**What the task requires:** Each line of data below must be printed exactly as written, with any pictures removed.

**Listed records:**
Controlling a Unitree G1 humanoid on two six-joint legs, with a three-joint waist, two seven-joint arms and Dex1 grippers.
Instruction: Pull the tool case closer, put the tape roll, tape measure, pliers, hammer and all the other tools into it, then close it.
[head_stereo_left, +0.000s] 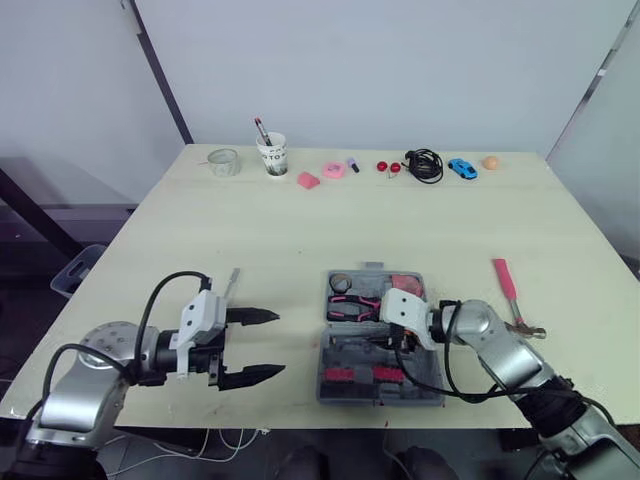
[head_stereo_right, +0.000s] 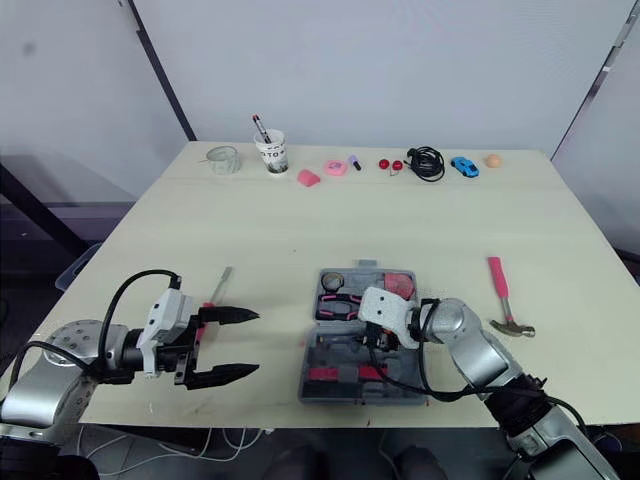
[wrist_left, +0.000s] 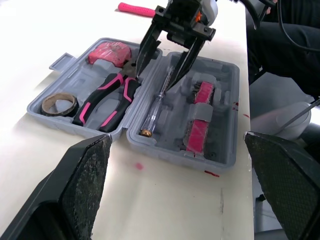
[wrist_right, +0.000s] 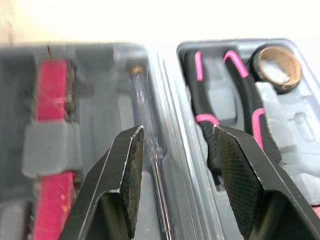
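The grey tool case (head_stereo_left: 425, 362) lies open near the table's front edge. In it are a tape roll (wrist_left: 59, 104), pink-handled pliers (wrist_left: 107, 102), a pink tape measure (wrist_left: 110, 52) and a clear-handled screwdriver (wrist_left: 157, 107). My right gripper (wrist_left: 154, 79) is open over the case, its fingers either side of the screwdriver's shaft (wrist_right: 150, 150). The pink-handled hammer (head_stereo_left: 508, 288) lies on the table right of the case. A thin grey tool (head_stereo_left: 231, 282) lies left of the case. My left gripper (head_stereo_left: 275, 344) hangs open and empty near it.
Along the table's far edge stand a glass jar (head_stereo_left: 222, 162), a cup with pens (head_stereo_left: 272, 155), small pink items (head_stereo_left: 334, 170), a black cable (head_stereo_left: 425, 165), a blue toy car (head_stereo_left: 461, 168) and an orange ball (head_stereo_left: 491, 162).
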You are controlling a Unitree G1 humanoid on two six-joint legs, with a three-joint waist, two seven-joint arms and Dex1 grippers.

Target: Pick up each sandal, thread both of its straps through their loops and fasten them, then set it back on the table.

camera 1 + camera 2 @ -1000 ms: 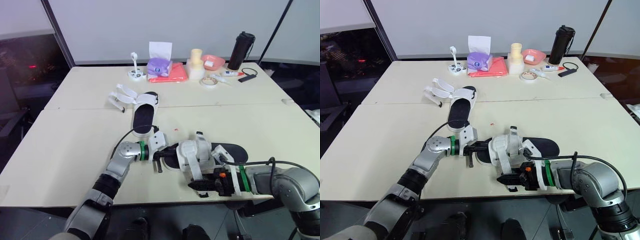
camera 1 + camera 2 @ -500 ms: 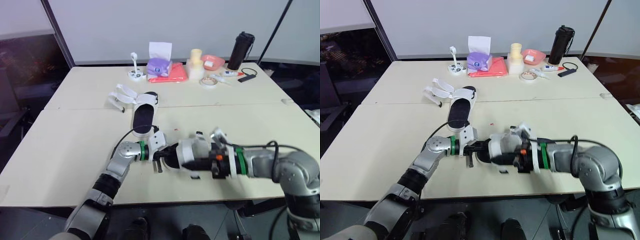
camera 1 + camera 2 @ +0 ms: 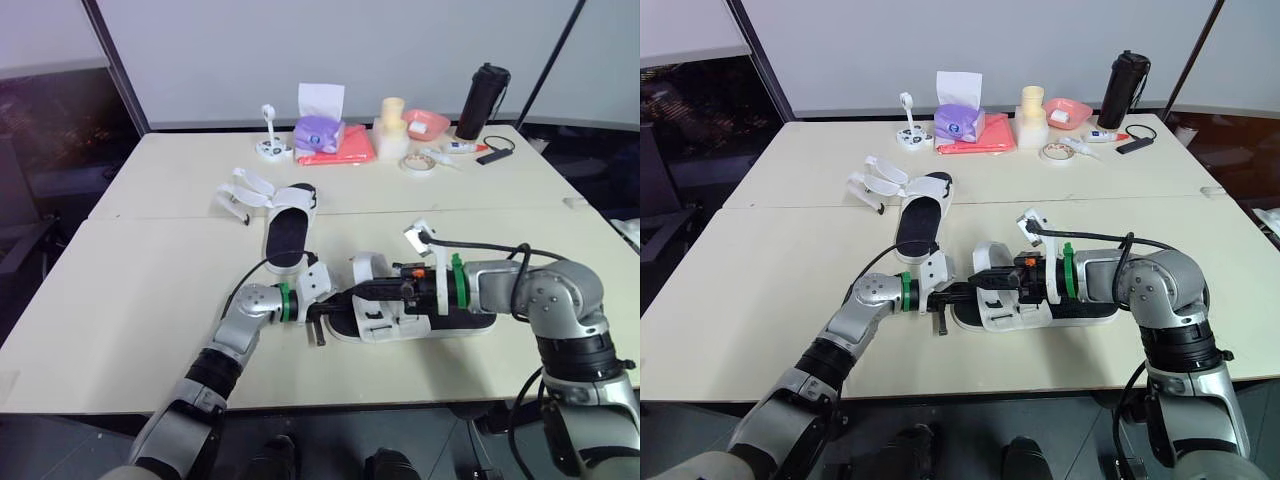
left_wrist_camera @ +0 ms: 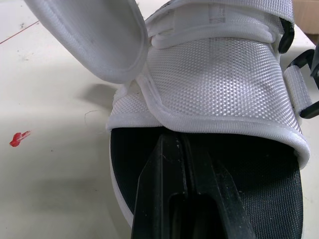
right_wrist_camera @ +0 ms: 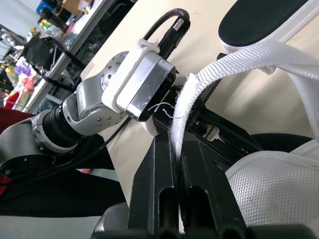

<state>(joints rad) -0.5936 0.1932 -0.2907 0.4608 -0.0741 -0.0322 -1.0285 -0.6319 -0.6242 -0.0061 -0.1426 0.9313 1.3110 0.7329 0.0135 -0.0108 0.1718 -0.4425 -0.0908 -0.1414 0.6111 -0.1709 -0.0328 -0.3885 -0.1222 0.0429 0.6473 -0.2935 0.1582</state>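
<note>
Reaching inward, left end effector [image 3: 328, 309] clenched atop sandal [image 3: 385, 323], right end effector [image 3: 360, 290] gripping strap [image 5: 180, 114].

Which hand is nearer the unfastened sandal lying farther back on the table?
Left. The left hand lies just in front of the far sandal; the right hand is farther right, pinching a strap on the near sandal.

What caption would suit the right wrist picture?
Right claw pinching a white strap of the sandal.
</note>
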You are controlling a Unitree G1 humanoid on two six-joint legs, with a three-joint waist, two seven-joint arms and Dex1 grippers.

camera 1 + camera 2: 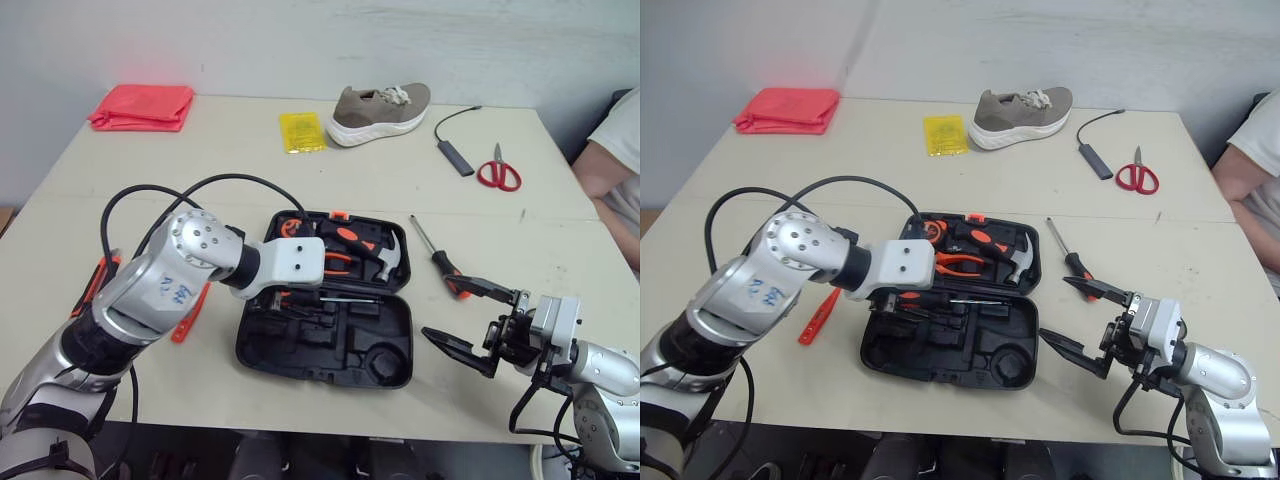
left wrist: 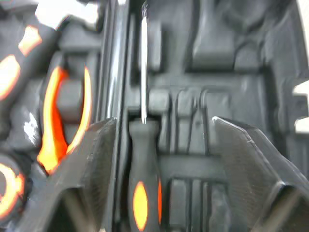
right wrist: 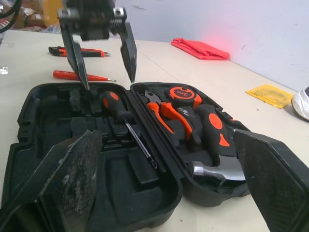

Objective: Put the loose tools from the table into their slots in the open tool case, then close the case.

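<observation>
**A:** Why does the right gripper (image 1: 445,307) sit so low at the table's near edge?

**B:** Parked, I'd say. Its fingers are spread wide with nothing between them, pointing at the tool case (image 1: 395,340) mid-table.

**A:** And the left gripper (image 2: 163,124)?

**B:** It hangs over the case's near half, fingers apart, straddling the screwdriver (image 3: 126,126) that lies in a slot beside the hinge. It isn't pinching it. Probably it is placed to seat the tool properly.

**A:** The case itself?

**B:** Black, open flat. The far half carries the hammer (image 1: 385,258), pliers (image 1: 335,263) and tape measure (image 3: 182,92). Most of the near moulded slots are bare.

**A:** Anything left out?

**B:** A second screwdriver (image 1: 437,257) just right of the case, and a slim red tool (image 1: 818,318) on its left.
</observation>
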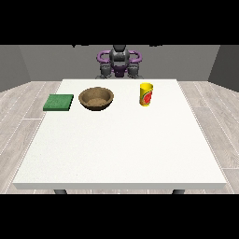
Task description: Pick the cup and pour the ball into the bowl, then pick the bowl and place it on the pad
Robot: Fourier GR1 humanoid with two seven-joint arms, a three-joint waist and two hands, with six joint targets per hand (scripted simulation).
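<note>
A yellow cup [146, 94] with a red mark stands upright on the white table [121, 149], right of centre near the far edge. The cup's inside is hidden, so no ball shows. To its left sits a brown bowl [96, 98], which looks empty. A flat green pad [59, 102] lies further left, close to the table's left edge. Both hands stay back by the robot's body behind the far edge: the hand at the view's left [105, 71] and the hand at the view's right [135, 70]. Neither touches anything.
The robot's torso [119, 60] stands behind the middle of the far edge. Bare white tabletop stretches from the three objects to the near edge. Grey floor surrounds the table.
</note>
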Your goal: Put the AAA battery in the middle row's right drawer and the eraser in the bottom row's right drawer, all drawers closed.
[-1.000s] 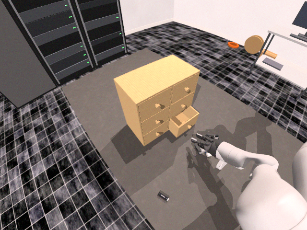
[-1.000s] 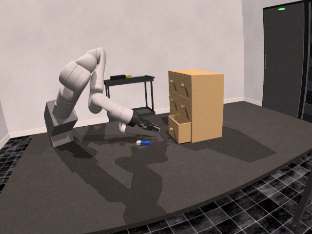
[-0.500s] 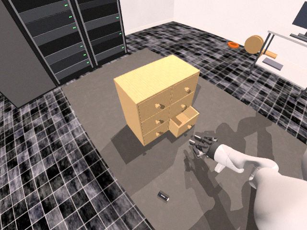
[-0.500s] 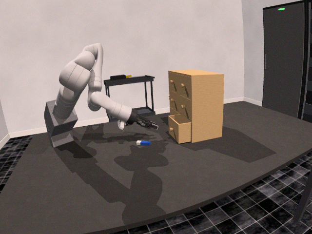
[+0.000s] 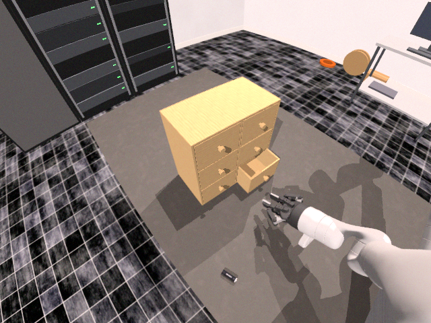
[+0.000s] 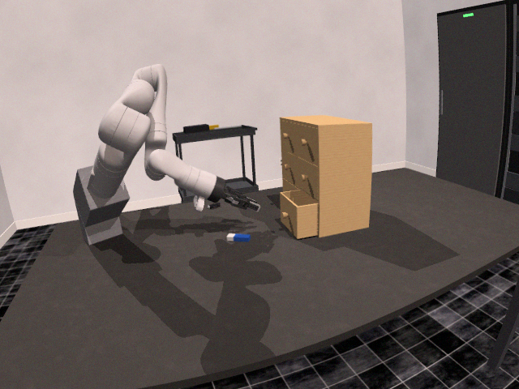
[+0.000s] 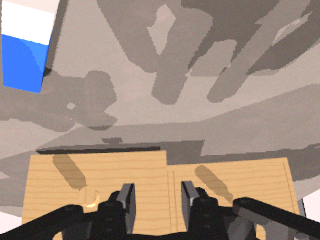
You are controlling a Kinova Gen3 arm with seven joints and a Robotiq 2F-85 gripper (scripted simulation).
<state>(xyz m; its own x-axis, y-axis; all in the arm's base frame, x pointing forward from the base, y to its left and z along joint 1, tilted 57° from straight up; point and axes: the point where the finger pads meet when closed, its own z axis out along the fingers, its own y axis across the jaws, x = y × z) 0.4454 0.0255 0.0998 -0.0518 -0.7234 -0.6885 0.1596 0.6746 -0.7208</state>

**Task response:**
Controlling a Unitree G1 humanoid on two six-joint legs, with a three-joint waist, two seven-joint arms and Dex1 grippers.
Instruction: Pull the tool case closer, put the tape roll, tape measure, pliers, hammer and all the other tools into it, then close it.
[head_stereo_left, +0.000s] 
[head_stereo_right, +0.000s] 
[wrist_left, +0.000s] 
[wrist_right, +0.000s] 
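The grey tool case (head_stereo_left: 425, 362) lies open near the table's front edge. In it are a tape roll (wrist_left: 59, 104), pink-handled pliers (wrist_left: 107, 102), a pink tape measure (wrist_left: 110, 52) and a clear-handled screwdriver (wrist_left: 157, 107). My right gripper (wrist_left: 154, 79) is open over the case, its fingers either side of the screwdriver's shaft (wrist_right: 150, 150). The pink-handled hammer (head_stereo_left: 508, 288) lies on the table right of the case. A thin grey tool (head_stereo_left: 231, 282) lies left of the case. My left gripper (head_stereo_left: 275, 344) hangs open and empty near it.
Along the table's far edge stand a glass jar (head_stereo_left: 222, 162), a cup with pens (head_stereo_left: 272, 155), small pink items (head_stereo_left: 334, 170), a black cable (head_stereo_left: 425, 165), a blue toy car (head_stereo_left: 461, 168) and an orange ball (head_stereo_left: 491, 162).
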You are controlling a Unitree G1 humanoid on two six-joint legs, with a three-joint waist, two seven-joint arms and Dex1 grippers.

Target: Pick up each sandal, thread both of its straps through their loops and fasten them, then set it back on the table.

camera 1 + camera 2 @ -1000 ms: 
camera 1 + camera 2 @ -500 ms: 
camera 1 + camera 2 @ +0 ms: 
left_wrist_camera @ +0 ms: 
right_wrist_camera @ +0 ms: 

<state>(joints rad) -0.5936 0.1932 -0.2907 0.4608 -0.0741 -0.0322 -1.0285 -0.6319 -0.6242 -0.0061 -0.1426 0.9313 1.3110 0.7329 0.0135 -0.0108 0.1718 -0.4425 -0.0908 -0.1414 0.6111 -0.1709 -0.0328 -0.3885 -0.1222 0.0429 0.6473 -0.2935 0.1582</state>
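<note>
Reaching inward, left end effector [image 3: 328, 309] clenched atop sandal [image 3: 385, 323], right end effector [image 3: 360, 290] gripping strap [image 5: 180, 114].

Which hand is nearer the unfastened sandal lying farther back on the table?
Left. The left hand lies just in front of the far sandal; the right hand is farther right, pinching a strap on the near sandal.

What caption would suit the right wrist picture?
Right claw pinching a white strap of the sandal.
</note>
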You are controlling a Unitree G1 humanoid on two six-joint legs, with a three-joint waist, two seven-joint arms and Dex1 grippers.

camera 1 + camera 2: 
left wrist: 
right wrist: 

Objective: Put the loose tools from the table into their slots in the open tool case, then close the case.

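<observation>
**A:** Why does the right gripper (image 1: 445,307) sit so low at the table's near edge?

**B:** Parked, I'd say. Its fingers are spread wide with nothing between them, pointing at the tool case (image 1: 395,340) mid-table.

**A:** And the left gripper (image 2: 163,124)?

**B:** It hangs over the case's near half, fingers apart, straddling the screwdriver (image 3: 126,126) that lies in a slot beside the hinge. It isn't pinching it. Probably it is placed to seat the tool properly.

**A:** The case itself?

**B:** Black, open flat. The far half carries the hammer (image 1: 385,258), pliers (image 1: 335,263) and tape measure (image 3: 182,92). Most of the near moulded slots are bare.

**A:** Anything left out?

**B:** A second screwdriver (image 1: 437,257) just right of the case, and a slim red tool (image 1: 818,318) on its left.
</observation>
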Task description: Pick the cup and pour the ball into the bowl, then pick the bowl and place it on the pad
Robot: Fourier GR1 humanoid with two seven-joint arms, a three-joint waist and two hands, with six joint targets per hand (scripted simulation).
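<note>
A yellow cup [146, 94] with a red mark stands upright on the white table [121, 149], right of centre near the far edge. The cup's inside is hidden, so no ball shows. To its left sits a brown bowl [96, 98], which looks empty. A flat green pad [59, 102] lies further left, close to the table's left edge. Both hands stay back by the robot's body behind the far edge: the hand at the view's left [105, 71] and the hand at the view's right [135, 70]. Neither touches anything.
The robot's torso [119, 60] stands behind the middle of the far edge. Bare white tabletop stretches from the three objects to the near edge. Grey floor surrounds the table.
</note>
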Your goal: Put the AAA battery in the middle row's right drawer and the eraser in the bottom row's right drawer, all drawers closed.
[-1.000s] 
[-1.000s] 
[-0.500s] 
[-0.500s] 
[+0.000s] 
[+0.000s] 
[+0.000s] 
You are controlling a Kinova Gen3 arm with seven joints and a Robotiq 2F-85 gripper (scripted simulation).
<state>(xyz m; its own x-axis, y-axis; all in the arm's base frame, x pointing forward from the base, y to its left and z along joint 1, tilted 57° from straight up; point and axes: the point where the finger pads meet when closed, its own z axis out along the fingers, its own y axis across the jaws, x = y × z) 0.4454 0.0255 0.0998 -0.0518 -0.7234 -0.6885 0.1596 0.6746 -0.7208</state>

The required output is now complete.